**WORK REQUEST:** Given the listing below, write out exactly the lines starting with the line that has "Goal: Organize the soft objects" and going on through the line that has "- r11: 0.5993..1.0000", both kept.

**THE INPUT:**
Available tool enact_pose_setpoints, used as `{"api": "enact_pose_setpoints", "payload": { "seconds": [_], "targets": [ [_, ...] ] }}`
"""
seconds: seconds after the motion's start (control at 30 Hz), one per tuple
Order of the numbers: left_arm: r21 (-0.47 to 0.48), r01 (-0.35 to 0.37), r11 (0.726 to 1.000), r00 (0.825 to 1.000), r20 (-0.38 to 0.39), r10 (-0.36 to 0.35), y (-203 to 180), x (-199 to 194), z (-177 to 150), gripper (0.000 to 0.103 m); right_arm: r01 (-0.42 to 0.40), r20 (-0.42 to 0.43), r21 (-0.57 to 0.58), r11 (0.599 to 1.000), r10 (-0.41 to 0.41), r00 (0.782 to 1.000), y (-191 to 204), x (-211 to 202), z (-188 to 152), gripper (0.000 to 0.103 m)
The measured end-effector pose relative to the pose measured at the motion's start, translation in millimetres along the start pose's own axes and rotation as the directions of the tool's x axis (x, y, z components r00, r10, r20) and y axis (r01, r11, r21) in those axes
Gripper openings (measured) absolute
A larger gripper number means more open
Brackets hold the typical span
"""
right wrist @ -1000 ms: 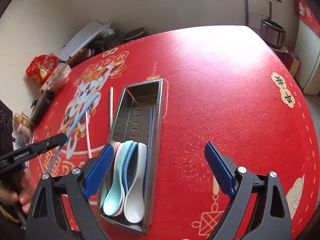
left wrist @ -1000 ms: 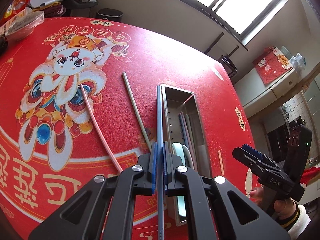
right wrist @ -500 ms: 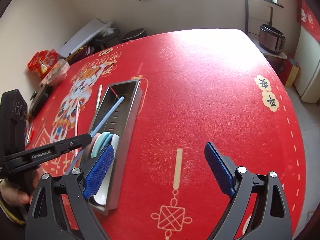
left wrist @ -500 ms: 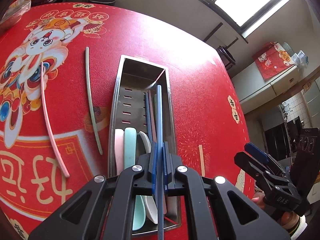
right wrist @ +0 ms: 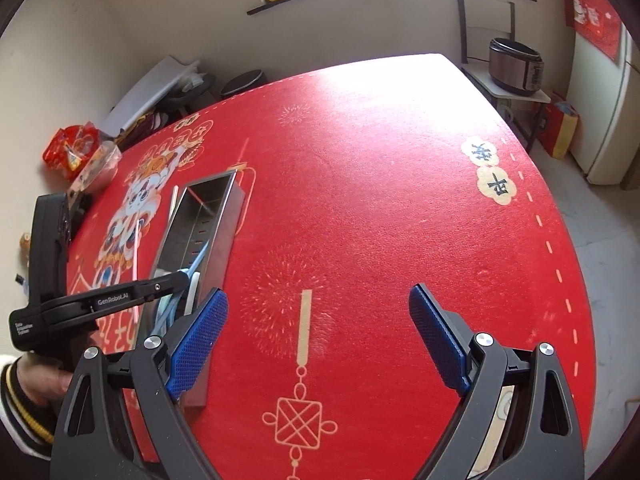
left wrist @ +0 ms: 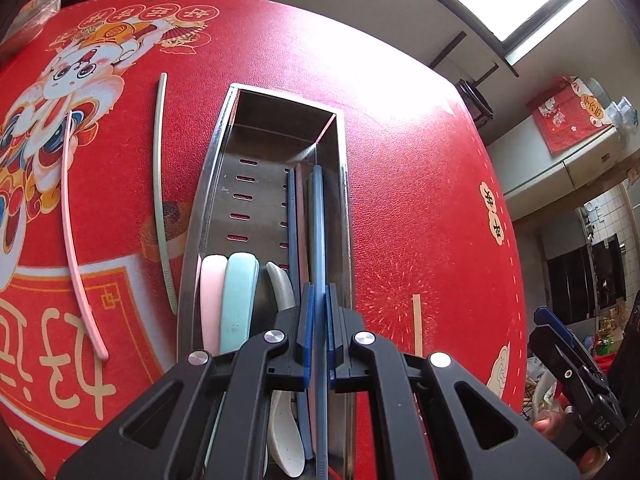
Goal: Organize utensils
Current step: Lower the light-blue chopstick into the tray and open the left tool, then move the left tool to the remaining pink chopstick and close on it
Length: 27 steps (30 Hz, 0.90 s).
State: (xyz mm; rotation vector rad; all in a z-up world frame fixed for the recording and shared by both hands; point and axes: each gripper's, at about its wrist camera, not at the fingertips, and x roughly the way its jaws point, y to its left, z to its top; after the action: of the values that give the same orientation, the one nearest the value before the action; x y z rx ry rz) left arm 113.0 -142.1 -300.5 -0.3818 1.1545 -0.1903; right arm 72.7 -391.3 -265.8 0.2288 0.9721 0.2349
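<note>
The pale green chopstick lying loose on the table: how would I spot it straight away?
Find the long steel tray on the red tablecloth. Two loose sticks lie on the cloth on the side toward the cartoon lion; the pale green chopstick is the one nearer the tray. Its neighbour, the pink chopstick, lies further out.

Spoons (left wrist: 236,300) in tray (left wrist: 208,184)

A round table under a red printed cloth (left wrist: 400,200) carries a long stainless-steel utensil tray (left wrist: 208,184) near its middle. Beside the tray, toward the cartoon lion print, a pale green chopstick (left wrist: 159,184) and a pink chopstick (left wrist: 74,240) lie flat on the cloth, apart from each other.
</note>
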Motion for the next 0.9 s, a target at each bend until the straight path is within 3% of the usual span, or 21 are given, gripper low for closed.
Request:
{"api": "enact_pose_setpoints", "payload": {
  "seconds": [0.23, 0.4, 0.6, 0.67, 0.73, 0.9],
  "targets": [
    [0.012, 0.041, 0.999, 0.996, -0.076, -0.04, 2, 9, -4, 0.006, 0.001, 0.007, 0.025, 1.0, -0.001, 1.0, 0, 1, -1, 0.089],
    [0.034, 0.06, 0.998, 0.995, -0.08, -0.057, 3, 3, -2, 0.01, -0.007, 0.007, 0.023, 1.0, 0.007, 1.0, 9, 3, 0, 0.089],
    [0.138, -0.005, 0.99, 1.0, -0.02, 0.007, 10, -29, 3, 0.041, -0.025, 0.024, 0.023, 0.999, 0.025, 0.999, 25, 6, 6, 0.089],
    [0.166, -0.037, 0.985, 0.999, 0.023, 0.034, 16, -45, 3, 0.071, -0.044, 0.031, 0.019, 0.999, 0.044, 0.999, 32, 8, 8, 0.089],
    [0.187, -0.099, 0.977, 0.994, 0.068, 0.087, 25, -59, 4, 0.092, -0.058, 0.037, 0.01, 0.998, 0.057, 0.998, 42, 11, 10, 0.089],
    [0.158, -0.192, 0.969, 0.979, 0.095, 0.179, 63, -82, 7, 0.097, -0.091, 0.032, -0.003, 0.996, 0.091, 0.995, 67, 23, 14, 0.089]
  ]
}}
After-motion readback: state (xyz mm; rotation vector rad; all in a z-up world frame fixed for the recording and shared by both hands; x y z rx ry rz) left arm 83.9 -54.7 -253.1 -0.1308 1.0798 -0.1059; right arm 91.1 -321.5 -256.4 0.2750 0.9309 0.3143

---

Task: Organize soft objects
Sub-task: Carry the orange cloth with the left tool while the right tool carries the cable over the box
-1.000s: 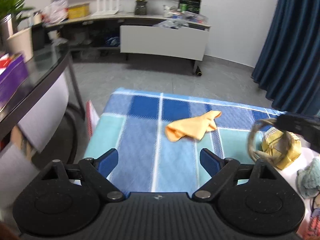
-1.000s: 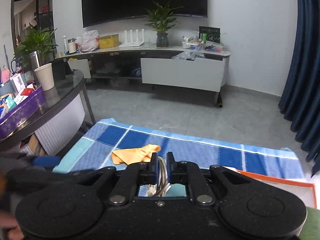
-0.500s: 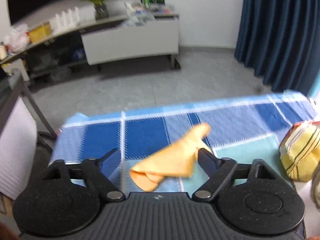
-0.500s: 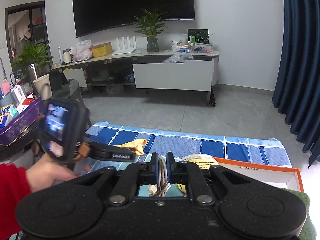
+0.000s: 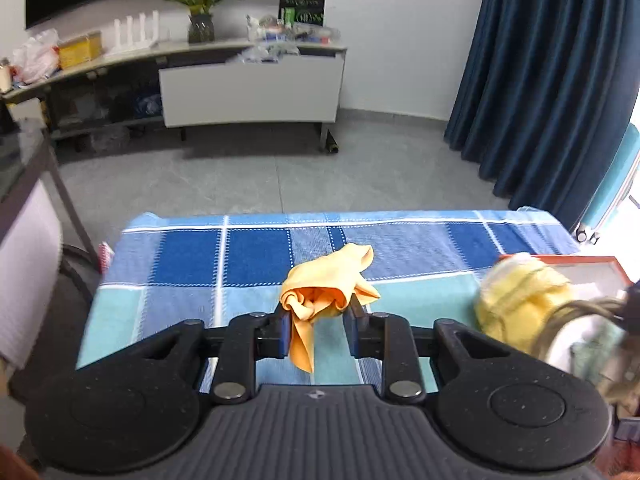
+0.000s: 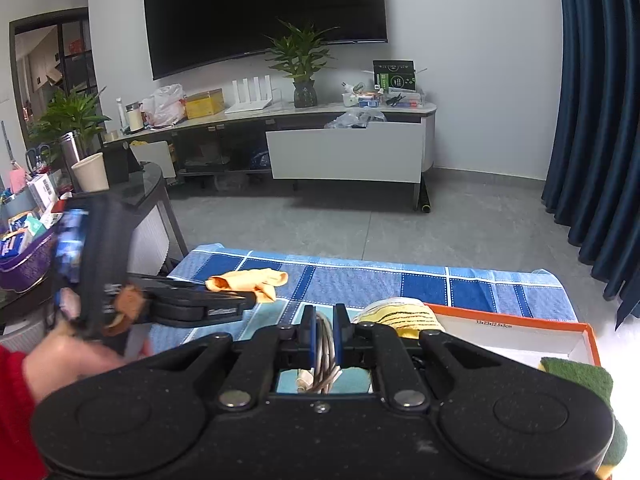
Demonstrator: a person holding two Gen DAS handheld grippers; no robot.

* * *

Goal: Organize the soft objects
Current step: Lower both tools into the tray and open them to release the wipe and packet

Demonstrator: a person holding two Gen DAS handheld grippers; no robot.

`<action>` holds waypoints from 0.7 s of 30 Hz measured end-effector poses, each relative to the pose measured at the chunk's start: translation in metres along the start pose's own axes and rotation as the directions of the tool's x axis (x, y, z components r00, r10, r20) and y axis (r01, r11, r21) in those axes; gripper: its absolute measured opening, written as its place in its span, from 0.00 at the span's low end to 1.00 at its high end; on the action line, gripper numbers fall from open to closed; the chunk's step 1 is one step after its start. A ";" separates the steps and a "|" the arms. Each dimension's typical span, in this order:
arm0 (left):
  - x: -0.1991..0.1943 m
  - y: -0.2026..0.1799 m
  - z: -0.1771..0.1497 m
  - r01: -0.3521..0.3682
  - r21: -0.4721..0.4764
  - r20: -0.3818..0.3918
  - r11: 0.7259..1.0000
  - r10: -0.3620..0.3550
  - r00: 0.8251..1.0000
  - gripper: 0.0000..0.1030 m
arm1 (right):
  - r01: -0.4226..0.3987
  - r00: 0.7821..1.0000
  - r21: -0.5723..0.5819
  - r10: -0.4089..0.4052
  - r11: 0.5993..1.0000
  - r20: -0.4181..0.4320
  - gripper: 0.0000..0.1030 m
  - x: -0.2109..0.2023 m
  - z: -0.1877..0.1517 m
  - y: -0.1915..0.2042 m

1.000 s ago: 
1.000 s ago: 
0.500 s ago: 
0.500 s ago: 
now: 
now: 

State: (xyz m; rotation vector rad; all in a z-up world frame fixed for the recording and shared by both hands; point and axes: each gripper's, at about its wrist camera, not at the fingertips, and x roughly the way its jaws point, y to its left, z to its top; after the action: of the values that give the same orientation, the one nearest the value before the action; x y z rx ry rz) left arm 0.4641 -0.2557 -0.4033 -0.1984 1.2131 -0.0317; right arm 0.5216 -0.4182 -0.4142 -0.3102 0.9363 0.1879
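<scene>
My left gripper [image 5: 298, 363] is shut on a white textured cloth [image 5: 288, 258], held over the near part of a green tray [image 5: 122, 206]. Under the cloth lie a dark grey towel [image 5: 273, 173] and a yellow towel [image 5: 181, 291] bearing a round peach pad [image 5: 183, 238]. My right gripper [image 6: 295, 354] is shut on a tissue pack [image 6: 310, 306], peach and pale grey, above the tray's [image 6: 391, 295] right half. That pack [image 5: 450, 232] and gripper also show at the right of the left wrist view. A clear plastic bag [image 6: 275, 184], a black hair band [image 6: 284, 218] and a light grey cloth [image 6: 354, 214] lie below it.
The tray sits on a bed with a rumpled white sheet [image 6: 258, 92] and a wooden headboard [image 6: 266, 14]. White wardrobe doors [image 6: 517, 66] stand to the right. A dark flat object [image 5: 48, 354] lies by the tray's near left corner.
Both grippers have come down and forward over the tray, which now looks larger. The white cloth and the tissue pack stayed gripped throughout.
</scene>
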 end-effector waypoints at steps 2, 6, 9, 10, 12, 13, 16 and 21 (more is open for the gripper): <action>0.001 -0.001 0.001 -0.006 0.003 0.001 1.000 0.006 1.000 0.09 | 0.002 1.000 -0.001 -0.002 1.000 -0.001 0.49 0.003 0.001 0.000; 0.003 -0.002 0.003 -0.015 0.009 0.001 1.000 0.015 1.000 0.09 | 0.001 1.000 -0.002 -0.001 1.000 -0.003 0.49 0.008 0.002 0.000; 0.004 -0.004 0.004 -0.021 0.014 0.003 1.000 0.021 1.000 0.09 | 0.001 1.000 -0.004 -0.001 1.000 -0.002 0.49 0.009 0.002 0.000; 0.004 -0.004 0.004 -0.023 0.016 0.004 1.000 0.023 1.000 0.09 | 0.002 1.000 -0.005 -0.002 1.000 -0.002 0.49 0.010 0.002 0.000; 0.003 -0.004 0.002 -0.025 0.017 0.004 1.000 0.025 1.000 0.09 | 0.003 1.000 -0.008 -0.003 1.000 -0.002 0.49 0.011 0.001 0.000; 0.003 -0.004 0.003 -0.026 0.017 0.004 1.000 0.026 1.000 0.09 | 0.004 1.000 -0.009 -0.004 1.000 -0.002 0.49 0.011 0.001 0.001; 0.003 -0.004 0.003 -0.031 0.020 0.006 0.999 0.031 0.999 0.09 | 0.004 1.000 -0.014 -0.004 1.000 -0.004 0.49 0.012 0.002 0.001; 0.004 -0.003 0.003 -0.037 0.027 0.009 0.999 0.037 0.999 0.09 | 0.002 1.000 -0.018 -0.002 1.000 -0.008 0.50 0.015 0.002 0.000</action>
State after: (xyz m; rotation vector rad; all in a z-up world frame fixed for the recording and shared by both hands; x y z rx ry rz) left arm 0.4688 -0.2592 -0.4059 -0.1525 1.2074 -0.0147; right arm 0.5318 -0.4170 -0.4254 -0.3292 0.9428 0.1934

**RESULT OF THE EXERCISE:**
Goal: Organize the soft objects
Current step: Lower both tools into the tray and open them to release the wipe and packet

Demonstrator: a person holding two Gen DAS handheld grippers; no robot.

`<action>` holds waypoints from 0.7 s of 30 Hz measured end-effector poses, each relative to the pose measured at the chunk's start: translation in metres along the start pose's own axes and rotation as the directions of the tool's x axis (x, y, z components r00, r10, r20) and y axis (r01, r11, r21) in those axes; gripper: its absolute measured opening, written as its place in its span, from 0.00 at the span's low end to 1.00 at its high end; on the action line, gripper numbers fall from open to closed; the chunk's step 1 is one step after its start. A ";" separates the steps and a "|" the arms. Each dimension's typical span, in this order:
arm0 (left):
  - x: -0.1991..0.1943 m
  - y: -0.2026..0.1799 m
  - z: -0.1771..0.1497 m
  - r01: -0.3521..0.3682
  - r21: -0.4721..0.4764
  - r20: -0.3818..0.3918
  - r11: 0.7259..1.0000
  - r10: -0.3620..0.3550
  - r00: 0.8251..1.0000
  - gripper: 0.0000..0.1030 m
arm1 (right):
  - r01: -0.4226..0.3987
  - r00: 0.7821..1.0000
  - r21: -0.5723..0.5819
  - r10: -0.4089..0.4052
  - r11: 0.5993..1.0000

The exercise has been fully answered.